[INPUT DATA]
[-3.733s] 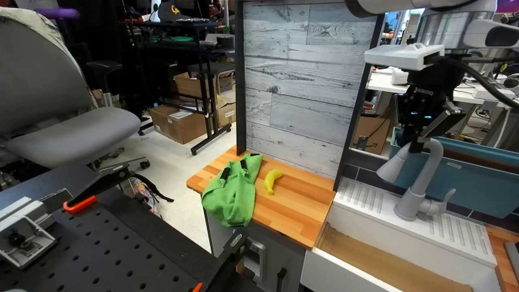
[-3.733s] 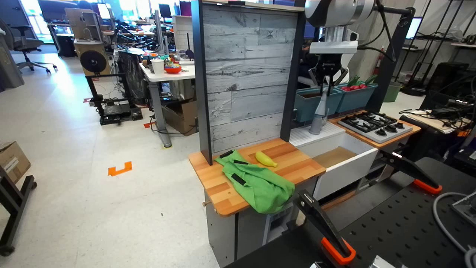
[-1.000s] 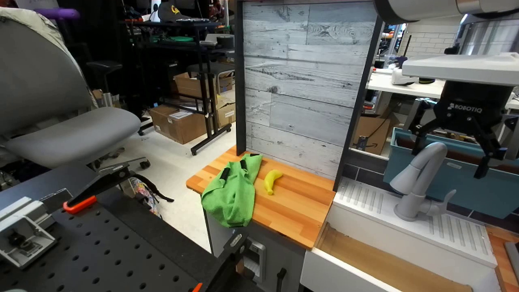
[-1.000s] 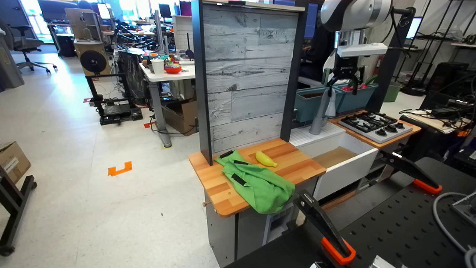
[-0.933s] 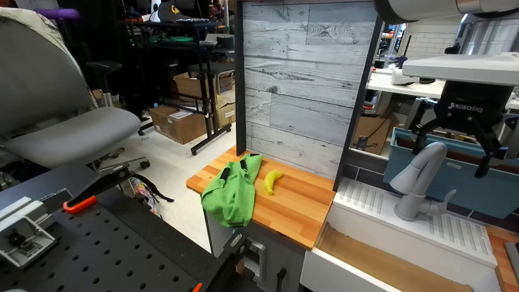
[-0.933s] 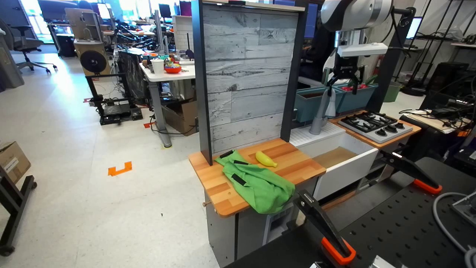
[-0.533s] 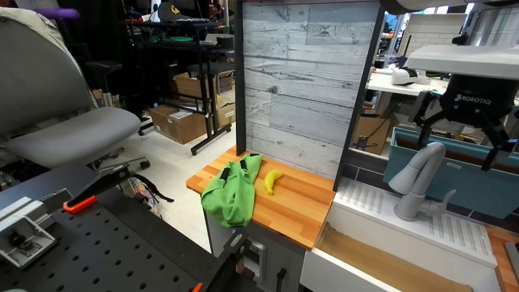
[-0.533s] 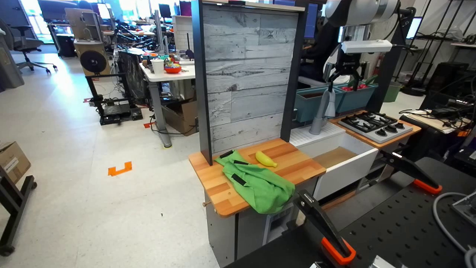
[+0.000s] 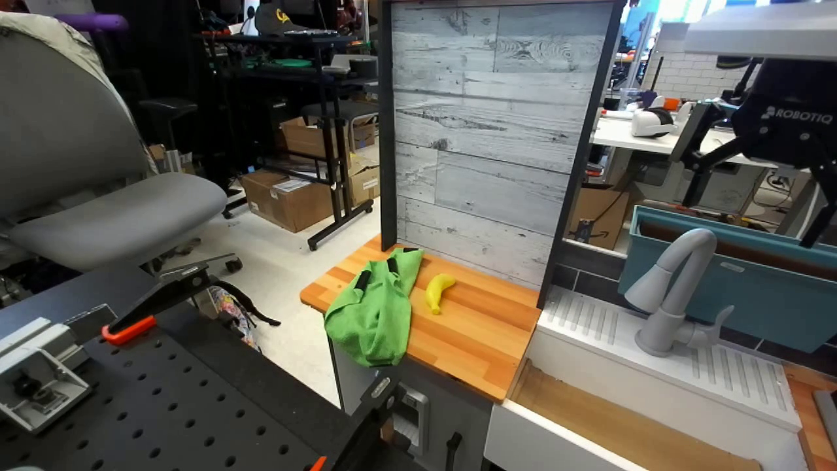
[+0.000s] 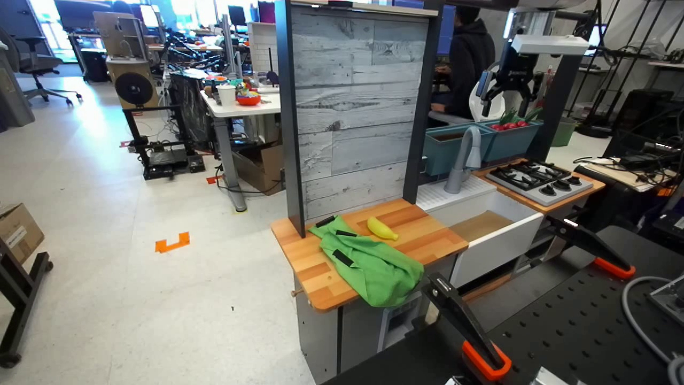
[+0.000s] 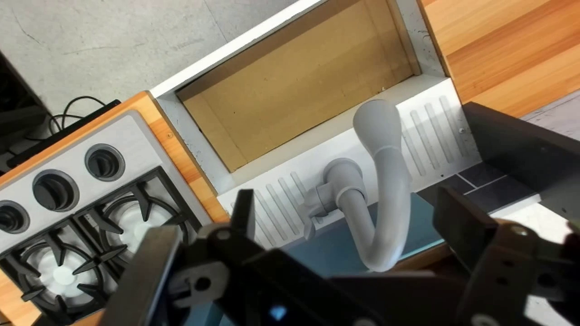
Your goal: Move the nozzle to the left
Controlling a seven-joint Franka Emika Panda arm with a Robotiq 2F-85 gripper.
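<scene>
The nozzle, a light grey arched faucet tube, rises from the white ridged ledge behind the sink. Its flared head points down toward the sink side. My black gripper is above the arch with its jaws spread wide. In an exterior view a gap shows between the gripper and the top of the nozzle. From the wrist, the nozzle appears below, framed between the two fingers of the gripper, touching neither. Nothing is held.
A teal planter stands right behind the faucet. Beside the sink is a stove. On the wooden counter lie a yellow banana and a green cloth. A tall plank panel borders the counter.
Several seconds ago my gripper was down at the nozzle's tube; it has since opened and risen off it. The nozzle's head has swung round. Over the last second the gripper lifted further.
</scene>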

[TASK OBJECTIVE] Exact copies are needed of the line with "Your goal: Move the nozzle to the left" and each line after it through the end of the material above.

[COMPLETED EXERCISE]
Your goal: Move the nozzle to the left
Controlling a seven-joint Franka Emika Panda arm with a Robotiq 2F-85 gripper.
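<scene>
The nozzle, a light grey arched faucet tube, rises from the white ridged ledge behind the sink. Its flared head points down toward the sink side. My black gripper is above the arch with its jaws spread wide. In an exterior view a gap shows between the gripper and the top of the nozzle. From the wrist, the nozzle appears below, framed between the two fingers of the gripper, touching neither. Nothing is held.
A teal planter stands right behind the faucet. Beside the sink is a stove. On the wooden counter lie a yellow banana and a green cloth. A tall plank panel borders the counter.
Several seconds ago my gripper was down at the nozzle's tube; it has since opened and risen off it. The nozzle's head has swung round. Over the last second the gripper lifted further.
</scene>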

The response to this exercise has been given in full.